That the world needs the threat of nuclear warfare to maintain a semblance of peace is a contradictory reality most people have come to accept.
When America dropped the bombs on Nagasaki and Hiroshima in Japan at the end of World War II, it briefly seemed that the world understood that these weapons only led to untold destruction in a manner mankind might never recover from.
But shortly thereafter, other nations hurriedly joined the nuclear race by developing their own bombs with the aim of building ones even more powerful than those dropped on Japan.
One country that is, and has been for decades, a keen rival of the United States in many ways but particularly in military technology, is Russia.
Political legend has it that Nikita Khrushchev, in 1960, used the expression “Kuzma’s mother,” while speaking to the United Nations (UN) General Assembly about nuclear weapons. It is a slang expression that means, roughly, “We’ll show you.”
Indeed, the Soviets had a clear point to make, aimed specifically at the United States. In 1961, it made good on that promise.
When Russia tested its first, massive nuclear bomb, known variously as “Tsar Bomba,” “Big Ivan,” “Kuzma’s Mother,” or “Joe III” (by the CIA), it was still called the USSR. The bomb was tested on October 31, 1961, at the cape of Severny Island. Its strength was approximately 1,500 times that of both bombs dropped on Japan.
The Tsar Bomba is the only one of its size and strength – 50 megatons of TNT – ever detonated. It had a massive “mushroom cloud” (as the byproduct of a nuclear bomb is known) that some experts say would have been visible 40 miles (64 kilometers) away.
The explosion supposedly shattered glass windows in Finland, more than 500 miles (over 804 kilometers) from its detonation site. It ruined everything within a radius of up to 30 miles (48 kilometers).

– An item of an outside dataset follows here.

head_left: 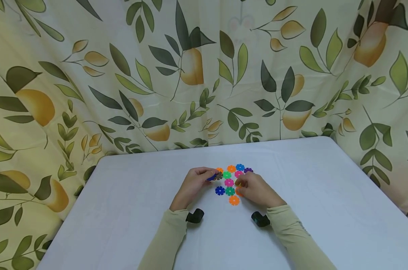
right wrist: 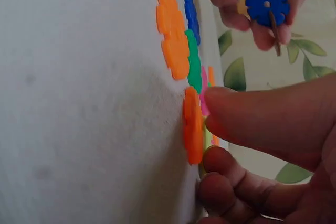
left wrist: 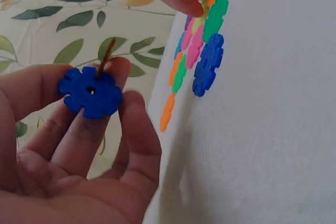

One problem the Russians faced – besides the potential for massive damage – was how to deliver and detonate such a huge bomb. It weighed about 60,000 pounds (over 27,000 kilograms), was 26 feet (almost eight meters) long and about seven feet (two meters) wide at one point.
How could a “standard” jet fly it into place, then get out of its reach? And more importantly, how would the pilots who flew that plane get out alive?
The answer was they wouldn’t, at least not definitely. The aircraft used had to be a one-of-a-kind design just to handle the Tsar Bomba.
So the Russians modified a TU 95 by taking off its bomb doors and its fuel tanks. The pilots and crew were given a 50/50 chance of surviving the delivery and test.
Engineers also attached a parachute of sorts to the bomb to slow down the speed at which it fell. This feature gave the plane time to escape the worst effects of the blast, but nonetheless the aircraft fell about 3,000 feet (over 914 meters) when the bomb detonated.
The pilot and crew got approximately 26 miles (almost 42 miles) away before the Tsar Bomba went off.
It was detonated “mid-air” rather than on impact with the ground, to help lessen its effects. The area was, of course, geographically barren. But in spite of such precautions, it had a profound effect on the land over which it was detonated, north of the Arctic Circle.
There were no reports of injuries or deaths reported in the Western media. It could have been much, much worse.
The bomb was capable of exploding with a capacity of 100 megatons, but officials knew the results were completely unpredictable, and the pilots would not have survived. Hence, they opted for the “smaller” version.
Casings were made for more of these bombs and are on display at two museums in Russia: the Russian Nuclear Weapons Museum near Sarov, and the All Russian Research Institute of Technical Physics in Snezhinsk.
Russia got what Khrushchev boasted of to the UN that day almost 60 years ago. That political and military leaders around the globe have chosen not to test another bomb, or an even bigger one, is something to be thankful for.
Given the unstable geopolitical situations we face today, it’s impossible to know for certain whether governments will continue to choose the safer, saner option.